• _Directions for this task_:
Each line of the records that holds the word "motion" should be copied out.
'''
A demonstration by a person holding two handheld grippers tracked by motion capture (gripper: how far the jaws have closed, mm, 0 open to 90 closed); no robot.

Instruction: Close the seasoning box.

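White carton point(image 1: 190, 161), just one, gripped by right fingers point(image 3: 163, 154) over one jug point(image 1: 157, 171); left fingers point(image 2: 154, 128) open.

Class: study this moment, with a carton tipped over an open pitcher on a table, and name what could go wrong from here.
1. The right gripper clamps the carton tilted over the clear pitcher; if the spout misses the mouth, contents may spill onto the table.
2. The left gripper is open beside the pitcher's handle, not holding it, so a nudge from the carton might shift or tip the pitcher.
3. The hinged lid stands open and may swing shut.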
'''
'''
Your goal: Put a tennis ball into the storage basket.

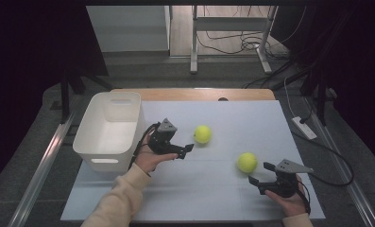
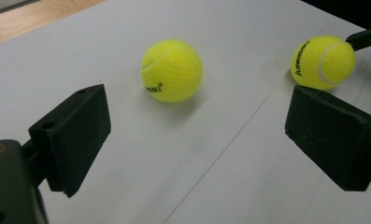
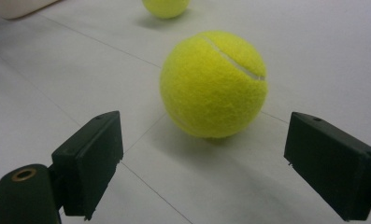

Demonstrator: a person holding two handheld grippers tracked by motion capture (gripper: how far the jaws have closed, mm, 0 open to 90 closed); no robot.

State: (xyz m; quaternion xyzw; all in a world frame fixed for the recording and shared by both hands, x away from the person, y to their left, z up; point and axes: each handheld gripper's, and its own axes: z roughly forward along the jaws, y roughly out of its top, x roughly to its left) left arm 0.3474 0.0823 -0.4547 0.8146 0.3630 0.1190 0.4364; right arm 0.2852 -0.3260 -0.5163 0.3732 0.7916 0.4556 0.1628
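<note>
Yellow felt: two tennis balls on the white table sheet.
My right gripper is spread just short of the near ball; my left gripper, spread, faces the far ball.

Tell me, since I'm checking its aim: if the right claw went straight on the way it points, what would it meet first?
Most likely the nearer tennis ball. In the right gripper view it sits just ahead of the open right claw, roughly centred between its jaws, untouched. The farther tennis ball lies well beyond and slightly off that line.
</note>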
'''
• _Exercise output_:
A demonstration by a person holding two handheld grippers tracked by motion capture (gripper: how far the jaws have closed, mm, 0 open to 90 closed); no robot.
Demonstrator: a person holding two handheld grippers tracked by motion capture (gripper: how far the jaws have closed, mm, 0 open to 90 closed); no robot.

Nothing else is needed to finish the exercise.